Aly Raisman of the U.S. won the senior all-around with a score of 57.650. Ksenia Semenova of Russia was second at 56.900. Vanessa Ferrari of Italy was one-tenth of a point lower to finish third.

In the junior all-around, Russia's Anastasia Grishina won the gold medal.

2011
In 2011, the U.S. repeated as team champions, outscoring Italy 232.250 to 212.800. Russia was third at 210.200.

In the individual all-around, the U.S. swept the top four spots. McKayla Maroney (57.850) won the gold medal, Jordyn Wieber (57.700) the silver, and Raisman (57.400) the bronze. Gabby Douglas was fourth. Maroney also won the vault title, while Raisman won on balance beam and tied for first on floor exercise.

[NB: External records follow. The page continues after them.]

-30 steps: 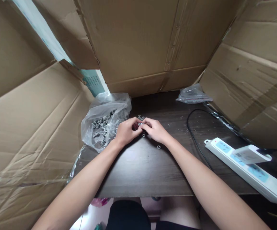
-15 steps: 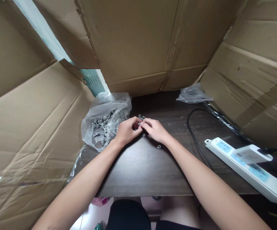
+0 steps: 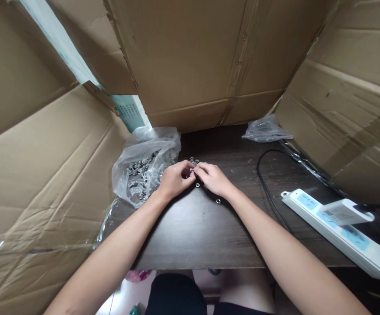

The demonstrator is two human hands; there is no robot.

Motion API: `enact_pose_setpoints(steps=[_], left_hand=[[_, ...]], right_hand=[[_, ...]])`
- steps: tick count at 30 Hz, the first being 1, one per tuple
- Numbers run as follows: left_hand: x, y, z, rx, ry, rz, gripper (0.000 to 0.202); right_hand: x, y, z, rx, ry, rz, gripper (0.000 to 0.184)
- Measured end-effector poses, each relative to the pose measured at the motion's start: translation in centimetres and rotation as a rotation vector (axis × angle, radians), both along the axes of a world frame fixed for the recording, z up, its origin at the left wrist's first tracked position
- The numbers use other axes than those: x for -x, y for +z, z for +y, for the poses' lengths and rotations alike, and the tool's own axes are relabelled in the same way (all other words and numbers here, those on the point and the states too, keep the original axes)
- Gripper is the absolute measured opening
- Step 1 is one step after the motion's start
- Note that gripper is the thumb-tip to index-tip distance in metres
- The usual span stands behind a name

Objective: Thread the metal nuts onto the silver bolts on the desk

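Observation:
Over the middle of the table, my left hand (image 3: 177,178) and my right hand (image 3: 213,178) meet fingertip to fingertip. Between them shows a small shiny metal bolt (image 3: 192,169), pinched from both sides; whether a nut sits on it is too small to tell. Several loose hex nuts lie around the hands: one nut (image 3: 218,201) below my right hand, another nut (image 3: 197,185) just under the fingertips, and more behind them, partly hidden. Left of my left hand, a clear plastic bag (image 3: 119,173) lies open with many metal bolts (image 3: 140,168) inside.
Cardboard walls (image 3: 190,57) enclose the dark wooden table (image 3: 183,245) at the back and sides. At the right lie a white power strip (image 3: 328,227) with a plugged-in adapter (image 3: 344,212) and a black cable (image 3: 265,183). A flat plastic bag (image 3: 266,130) rests at the back.
Both hands stay in nearly the same place. The fingers have shifted slightly, and the metal bolt between them shows a little more clearly.

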State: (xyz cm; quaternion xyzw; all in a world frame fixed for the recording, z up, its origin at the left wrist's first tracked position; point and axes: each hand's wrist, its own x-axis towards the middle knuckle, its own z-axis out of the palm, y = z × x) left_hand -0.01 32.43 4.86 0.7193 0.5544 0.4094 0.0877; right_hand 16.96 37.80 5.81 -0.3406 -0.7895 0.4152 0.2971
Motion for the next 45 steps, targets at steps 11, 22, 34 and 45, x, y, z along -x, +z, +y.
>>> enact_pose_setpoints(steps=[11, 22, 34, 45], left_hand=[[-0.37, 0.29, -0.23, -0.004, 0.036, 0.047, 0.015], [-0.33, 0.23, -0.19, -0.017, 0.036, 0.058, 0.014], [-0.39, 0.46, -0.24, -0.018, 0.063, 0.095, 0.012], [-0.35, 0.53, -0.24, -0.001, 0.079, 0.129, 0.01]], right_hand=[[-0.01, 0.01, -0.07, 0.005, -0.015, 0.011, 0.028], [-0.03, 0.17, -0.16, 0.022, -0.012, 0.016, 0.028], [-0.01, 0.12, -0.17, 0.0, -0.002, 0.006, 0.033], [-0.07, -0.23, 0.07, -0.027, 0.022, -0.008, 0.031]])
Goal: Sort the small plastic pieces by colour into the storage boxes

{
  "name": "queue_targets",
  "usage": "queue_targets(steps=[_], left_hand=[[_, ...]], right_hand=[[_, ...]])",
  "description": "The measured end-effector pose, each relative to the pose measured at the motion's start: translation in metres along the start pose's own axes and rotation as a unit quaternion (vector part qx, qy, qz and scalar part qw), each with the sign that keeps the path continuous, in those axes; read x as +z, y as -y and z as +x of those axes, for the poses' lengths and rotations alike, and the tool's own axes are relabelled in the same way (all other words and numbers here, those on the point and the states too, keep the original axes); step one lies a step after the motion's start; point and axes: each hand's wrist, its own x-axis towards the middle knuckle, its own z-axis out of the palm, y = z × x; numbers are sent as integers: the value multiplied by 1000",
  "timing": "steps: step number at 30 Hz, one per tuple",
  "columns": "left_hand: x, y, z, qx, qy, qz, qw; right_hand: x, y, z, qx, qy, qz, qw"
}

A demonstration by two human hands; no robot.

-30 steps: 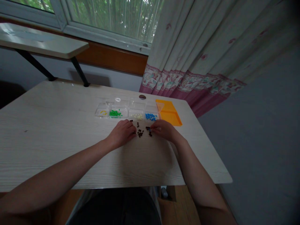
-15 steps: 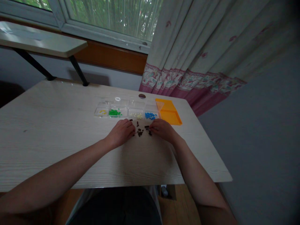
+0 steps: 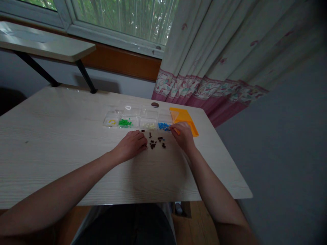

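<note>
My left hand (image 3: 133, 144) rests on the table with its fingers curled together, left of several small dark brown pieces (image 3: 152, 144). What its fingertips hold, if anything, I cannot make out. My right hand (image 3: 183, 136) is at the blue pieces (image 3: 163, 126) in the right compartment of a clear plastic box, thumb and fingertips pinched at that compartment's edge. Anything between those fingertips is too small to name. A dark bar-shaped piece (image 3: 160, 138) lies between the hands, with a tiny bluish piece beside it.
Green pieces (image 3: 125, 122), cream pieces (image 3: 151, 126) and yellow pieces (image 3: 112, 121) lie in the other compartments. An orange tray (image 3: 181, 114) stands at the right, partly behind my right hand. A raised shelf (image 3: 51, 44) is at the back left; a curtain (image 3: 204, 81) hangs behind the table.
My right hand has moved from the dark pieces up and to the right, to the blue compartment. A tiny bluish piece now shows beside the dark bar. My left hand has hardly moved.
</note>
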Motion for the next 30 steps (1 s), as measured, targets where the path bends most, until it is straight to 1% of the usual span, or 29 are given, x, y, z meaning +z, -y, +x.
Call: queue_targets(steps=[2,3,7,13,15,17,19,21,23,27,30], left_hand=[[3,0,1,5,-6,7,1000],[4,-1,1,8,-10,11,1000],[8,-1,2,12,-25,31,999],[7,-3,1,9,-38,26,999],[7,-3,2,0,-46,14,999],[8,-3,2,-12,-51,-2,999],[9,-3,2,-28,-55,-18,998],[8,-3,3,-45,-66,-39,996],[6,-2,3,-58,-85,-66,993],[4,1,2,-89,-126,-115,981],[5,4,2,-117,-144,-137,973]], right_hand=[[4,-3,-1,44,-45,-29,998],[7,-4,-1,62,-54,-40,996],[15,-9,-3,98,-50,-57,992],[18,-10,-4,107,-61,-47,991],[16,-8,-4,100,-66,-45,992],[13,-6,-3,79,-63,-39,994],[9,-4,-2,29,-30,-18,999],[4,-2,0,-32,26,8,999],[-1,0,1,-76,80,25,994],[-6,4,2,-115,164,22,980],[-6,6,2,-127,196,8,972]])
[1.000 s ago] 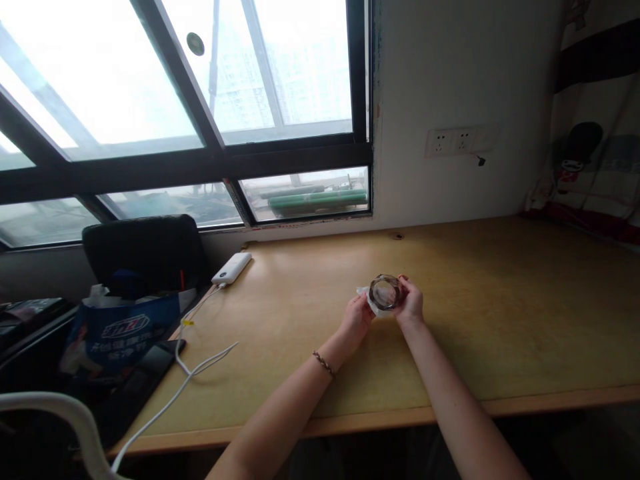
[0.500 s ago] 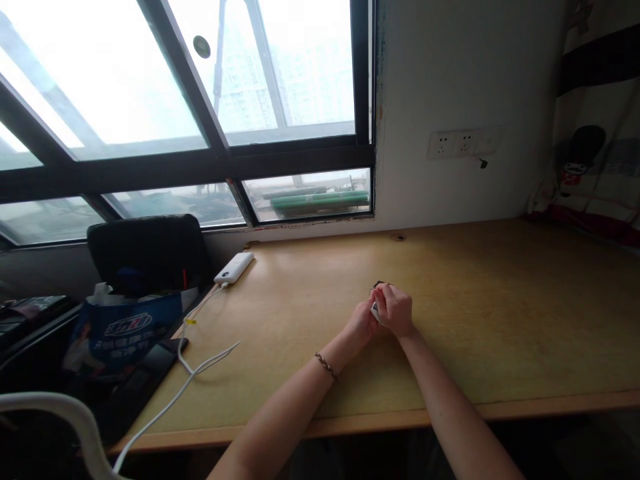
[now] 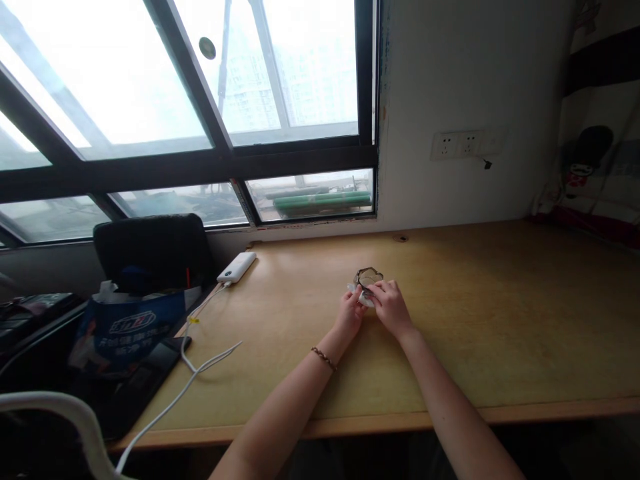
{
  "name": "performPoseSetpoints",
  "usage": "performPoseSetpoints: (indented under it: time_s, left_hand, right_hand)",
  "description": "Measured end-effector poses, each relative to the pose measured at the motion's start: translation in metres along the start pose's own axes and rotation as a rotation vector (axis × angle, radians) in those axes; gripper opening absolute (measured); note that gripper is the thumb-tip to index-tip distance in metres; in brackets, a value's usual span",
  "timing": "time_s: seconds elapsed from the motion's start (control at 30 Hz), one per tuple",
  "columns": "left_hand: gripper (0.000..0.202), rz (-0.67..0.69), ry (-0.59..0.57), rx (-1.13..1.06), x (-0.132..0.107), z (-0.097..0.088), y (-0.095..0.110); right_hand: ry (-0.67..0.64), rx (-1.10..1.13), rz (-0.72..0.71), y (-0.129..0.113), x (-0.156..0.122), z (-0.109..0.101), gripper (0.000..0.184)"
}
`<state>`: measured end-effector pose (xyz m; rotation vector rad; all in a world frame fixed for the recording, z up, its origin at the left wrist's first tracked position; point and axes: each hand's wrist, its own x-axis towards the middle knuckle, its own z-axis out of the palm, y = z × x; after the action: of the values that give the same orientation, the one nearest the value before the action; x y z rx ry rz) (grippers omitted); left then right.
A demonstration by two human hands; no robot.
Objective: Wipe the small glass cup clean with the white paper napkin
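Observation:
Above the middle of the desk, a pair of dark-rimmed glasses point(image 3: 369, 276) sticks out past my fingertips. A crumpled white tissue or cloth point(image 3: 366, 301) lies between my hands, pressed against the glasses. My left hand point(image 3: 349, 313), with a braided bracelet at the wrist, is closed round the tissue and the near side of the glasses. Fingers of my right hand point(image 3: 393, 308) pinch the near right part of the glasses. My fingers hide much of the frame.
A white power bank point(image 3: 237, 267) lies at the desk's left back edge, its white cable point(image 3: 193, 373) looping down the left side. Past that edge stand a blue bag point(image 3: 131, 327) and a black chair point(image 3: 153, 250). Window and wall sockets point(image 3: 457, 145) are behind the wooden desk point(image 3: 500, 313).
My hands have moved slightly apart and left. The glasses, mostly hidden before, now show beyond my fingers, and more of the white tissue is visible.

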<state>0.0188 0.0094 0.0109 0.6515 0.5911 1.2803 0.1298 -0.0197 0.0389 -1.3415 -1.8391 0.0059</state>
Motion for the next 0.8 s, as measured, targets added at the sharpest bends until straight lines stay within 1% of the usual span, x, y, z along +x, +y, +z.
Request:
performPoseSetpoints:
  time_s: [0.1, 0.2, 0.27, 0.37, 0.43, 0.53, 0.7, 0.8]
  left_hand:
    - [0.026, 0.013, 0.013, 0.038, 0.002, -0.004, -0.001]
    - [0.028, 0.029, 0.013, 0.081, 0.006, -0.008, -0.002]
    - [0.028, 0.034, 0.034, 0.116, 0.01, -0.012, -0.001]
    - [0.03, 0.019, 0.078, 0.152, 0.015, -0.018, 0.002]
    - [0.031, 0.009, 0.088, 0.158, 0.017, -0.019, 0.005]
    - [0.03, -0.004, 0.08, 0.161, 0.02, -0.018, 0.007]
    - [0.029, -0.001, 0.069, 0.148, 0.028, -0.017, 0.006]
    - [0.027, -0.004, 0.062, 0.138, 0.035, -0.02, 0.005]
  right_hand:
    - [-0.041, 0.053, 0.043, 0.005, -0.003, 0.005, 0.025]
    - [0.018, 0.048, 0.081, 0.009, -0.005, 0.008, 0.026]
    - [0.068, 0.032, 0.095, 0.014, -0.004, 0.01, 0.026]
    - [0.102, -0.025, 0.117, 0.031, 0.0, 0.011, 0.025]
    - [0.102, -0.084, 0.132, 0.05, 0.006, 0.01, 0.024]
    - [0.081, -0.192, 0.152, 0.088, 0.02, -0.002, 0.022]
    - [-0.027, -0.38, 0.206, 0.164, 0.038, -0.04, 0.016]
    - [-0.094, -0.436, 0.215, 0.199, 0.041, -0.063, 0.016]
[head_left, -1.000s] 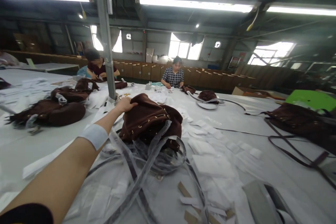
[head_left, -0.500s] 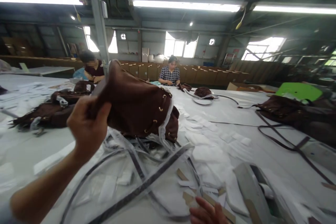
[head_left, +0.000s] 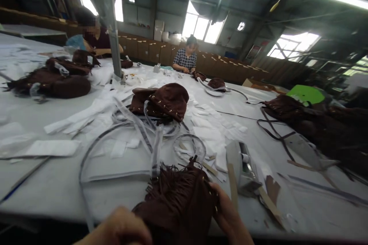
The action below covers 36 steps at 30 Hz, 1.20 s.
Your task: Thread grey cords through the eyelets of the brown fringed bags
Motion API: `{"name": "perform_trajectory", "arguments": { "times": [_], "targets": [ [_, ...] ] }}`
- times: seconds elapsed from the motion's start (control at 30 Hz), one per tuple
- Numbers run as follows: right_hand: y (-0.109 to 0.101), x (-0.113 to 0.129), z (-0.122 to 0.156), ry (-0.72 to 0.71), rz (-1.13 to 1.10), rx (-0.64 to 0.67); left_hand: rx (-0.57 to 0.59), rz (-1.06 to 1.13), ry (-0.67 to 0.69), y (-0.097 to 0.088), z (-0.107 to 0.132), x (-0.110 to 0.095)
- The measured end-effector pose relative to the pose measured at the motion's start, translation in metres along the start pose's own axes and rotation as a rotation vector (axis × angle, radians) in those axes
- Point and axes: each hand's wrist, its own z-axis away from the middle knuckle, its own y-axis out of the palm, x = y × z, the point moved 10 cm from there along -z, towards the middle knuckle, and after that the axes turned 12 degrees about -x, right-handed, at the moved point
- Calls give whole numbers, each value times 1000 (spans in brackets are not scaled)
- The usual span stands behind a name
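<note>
A brown fringed suede bag [head_left: 178,199] sits at the near edge of the white table [head_left: 43,183], close to me. My left hand [head_left: 123,227] grips its lower left side with the fingers curled. On the bag's right side, my right hand [head_left: 227,212] is closed on the edge. A strap wrapped in clear plastic [head_left: 156,149] runs from this bag up toward a second brown bag [head_left: 162,101] lying in the middle of the table.
White paper pieces and loose plastic-wrapped straps cover the table's middle. More brown bags lie at left [head_left: 51,82] and right [head_left: 304,116]. A metal post [head_left: 110,23] rises from the table. Two people work at the far side. A grey tool [head_left: 241,168] lies right of my hands.
My left hand lifted a brown bag from the pile and drew it down to the near edge. The right hand came up and took its right side. The camera tilted down.
</note>
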Motion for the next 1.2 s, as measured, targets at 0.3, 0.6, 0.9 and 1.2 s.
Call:
{"name": "perform_trajectory", "arguments": {
  "times": [0.3, 0.6, 0.9, 1.2],
  "targets": [
    [-11, 5, 16, -191, -111, 135, -481, 174, -651, -7, -2, 136],
    [-48, 4, 9, -218, -13, 33, -268, 546, -691, 64, -21, 138],
    [-61, 24, 2, -549, 128, -150, -484, 507, -366, 41, -8, 68],
    [-29, 3, -7, -289, 65, 98, -751, -58, -538, 1, 81, 127]
  ]
}}
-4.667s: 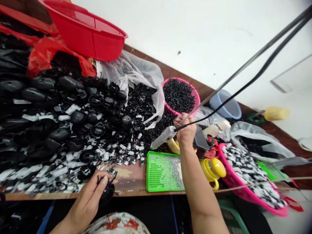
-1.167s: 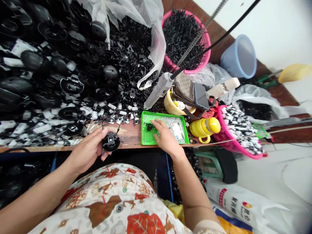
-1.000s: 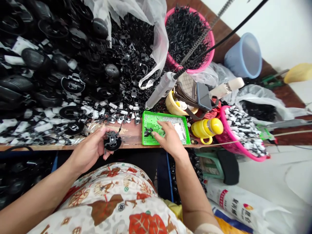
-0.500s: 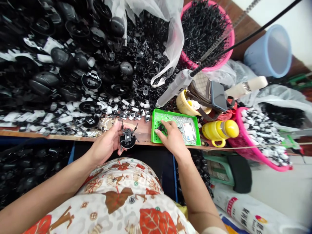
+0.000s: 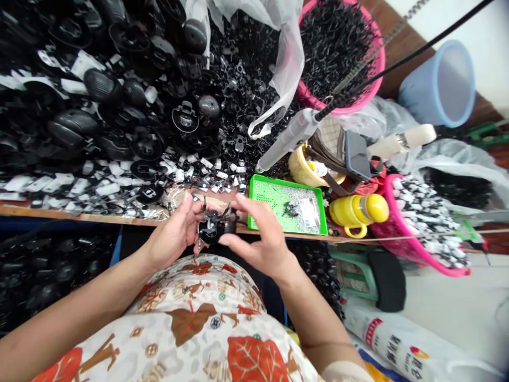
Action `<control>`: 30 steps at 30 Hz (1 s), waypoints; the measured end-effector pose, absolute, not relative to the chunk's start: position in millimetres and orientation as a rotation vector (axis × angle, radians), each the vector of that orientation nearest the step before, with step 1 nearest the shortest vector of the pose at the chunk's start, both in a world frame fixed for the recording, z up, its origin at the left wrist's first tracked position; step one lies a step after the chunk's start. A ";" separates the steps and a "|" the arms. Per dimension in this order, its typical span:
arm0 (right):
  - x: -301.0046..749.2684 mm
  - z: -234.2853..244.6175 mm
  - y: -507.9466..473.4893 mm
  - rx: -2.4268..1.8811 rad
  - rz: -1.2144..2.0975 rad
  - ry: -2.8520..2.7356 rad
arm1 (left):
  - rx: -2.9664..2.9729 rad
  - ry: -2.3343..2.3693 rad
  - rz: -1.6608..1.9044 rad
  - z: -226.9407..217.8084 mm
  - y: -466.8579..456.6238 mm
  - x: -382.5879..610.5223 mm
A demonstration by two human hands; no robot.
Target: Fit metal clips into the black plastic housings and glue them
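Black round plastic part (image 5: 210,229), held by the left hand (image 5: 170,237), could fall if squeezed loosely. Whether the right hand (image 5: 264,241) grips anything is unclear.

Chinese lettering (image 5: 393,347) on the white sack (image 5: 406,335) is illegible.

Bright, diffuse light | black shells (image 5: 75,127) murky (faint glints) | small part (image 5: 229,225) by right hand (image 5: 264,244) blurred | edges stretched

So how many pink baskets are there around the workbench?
2. One pink basket stands at the top of the picture, heaped with black parts; the other is at the right, past the yellow bottle, heaped with white and black pieces. More may be hidden.
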State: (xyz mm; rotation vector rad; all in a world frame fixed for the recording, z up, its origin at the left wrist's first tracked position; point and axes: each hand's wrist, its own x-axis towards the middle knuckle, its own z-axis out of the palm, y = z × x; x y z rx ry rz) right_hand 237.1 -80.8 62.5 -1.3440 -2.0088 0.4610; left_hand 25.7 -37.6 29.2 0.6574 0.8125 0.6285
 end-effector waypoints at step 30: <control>212.4 16.8 -75.3 -1.239 0.414 -1.722 | 0.511 0.871 0.686 16.8 -27.2 6.6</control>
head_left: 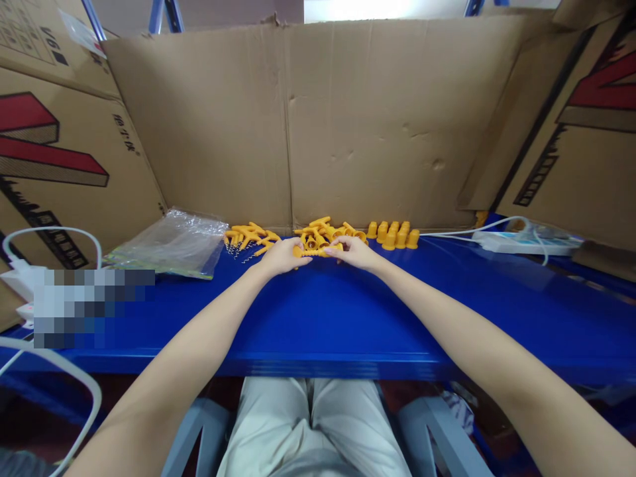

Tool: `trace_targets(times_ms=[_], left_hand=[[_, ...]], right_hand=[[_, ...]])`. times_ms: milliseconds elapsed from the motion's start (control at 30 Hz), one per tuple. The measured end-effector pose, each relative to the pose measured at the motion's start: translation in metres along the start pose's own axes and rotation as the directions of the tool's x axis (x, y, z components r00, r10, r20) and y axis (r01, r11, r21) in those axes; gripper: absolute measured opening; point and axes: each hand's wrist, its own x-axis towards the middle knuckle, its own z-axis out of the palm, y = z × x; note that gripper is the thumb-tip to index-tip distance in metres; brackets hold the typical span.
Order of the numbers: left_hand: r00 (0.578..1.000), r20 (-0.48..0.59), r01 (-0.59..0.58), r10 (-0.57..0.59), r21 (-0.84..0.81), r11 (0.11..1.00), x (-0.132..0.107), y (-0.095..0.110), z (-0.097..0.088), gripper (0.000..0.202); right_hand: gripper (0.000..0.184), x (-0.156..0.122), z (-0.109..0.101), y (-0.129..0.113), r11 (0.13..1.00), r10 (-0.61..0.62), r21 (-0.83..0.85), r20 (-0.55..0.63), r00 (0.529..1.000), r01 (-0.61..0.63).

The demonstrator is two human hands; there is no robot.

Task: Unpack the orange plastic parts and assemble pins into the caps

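Between my two hands lies a yellow plastic corkscrew part (314,252) with a ridged, screw-like shaft, held level above the blue table. My left hand (283,257) is closed on its left end, thumb and fingers pinching it. At the other end, the fingers of my right hand (356,254) are closed around it. Just behind the hands is a pile of yellow corkscrew bodies (322,228), partly hidden by them. To the left lie several yellow handles with metal spirals (248,233). Yellow cup-shaped caps (396,233) stand in rows at the right.
A cardboard wall (387,126) closes off the back of the blue table (338,318), with printed boxes at both sides. A clear plastic bag (173,244) lies at the left. On the right is a white power strip (527,242) with cables.
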Motion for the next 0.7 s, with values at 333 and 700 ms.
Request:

The U.S. also won the junior team competition. Kyla Ross of the U.S. won the junior individual title.

Douglas, Maroney, Raisman, Ross, and Wieber later made up the U.S. squad nicknamed the "Fierce Five" that won the team competition gold medal at the 2012 Summer Olympics.

2012
The U.S. won the senior team competition again in 2012. Italy was second and Russia third.

For the second straight year, U.S. gymnasts earned the top four spots in the individual all-around competition. Ross, the junior champion in 2011, won the senior division title with a score of 59.850. Raisman was second at 59.050. Sarah Finnegan was third at 58.650. Maroney was fourth.

Ross won the uneven bars and balance beam competitions. Maroney repeated as the vault champion. Grishina won on floor.

In the junior division, the U.S. won the team title, and Lexie Priessman of the U.S. won the individual all-around.

2013
In the senior division, US once again won the team title. Italy's A team placed second, while Japan won bronze.

The United States' six senior gymnasts placed first through sixth in the all-around competition, with first-year senior Simone Biles winning gold with a score of 60.400, Kyla Ross taking silver with 58.650, and Brenna Dowell placing third with 56.650.

During the apparatus finals, Biles won three of the four available gold medals, placing first on vault, balance beam, and floor. Ross won the uneven bars title as well as the balance beam silver medal.

Junior Bailie Key of the United States won the all-around title, with Enus Mariani of Italy and Amelia Hundley of USA placing second and third, respectively. In the junior team final, Italy's A team won gold, while the country's B team took bronze. Japan's gymnasts won the silver.

2014 
The competition took place on the 22–23 March 2014. Teams from the US, Italy, Australia, Japan and Romania competed. The United States nearly swept the gold medals, missing out only on the senior beam title, which was won by Andreea Munteanu of Romania.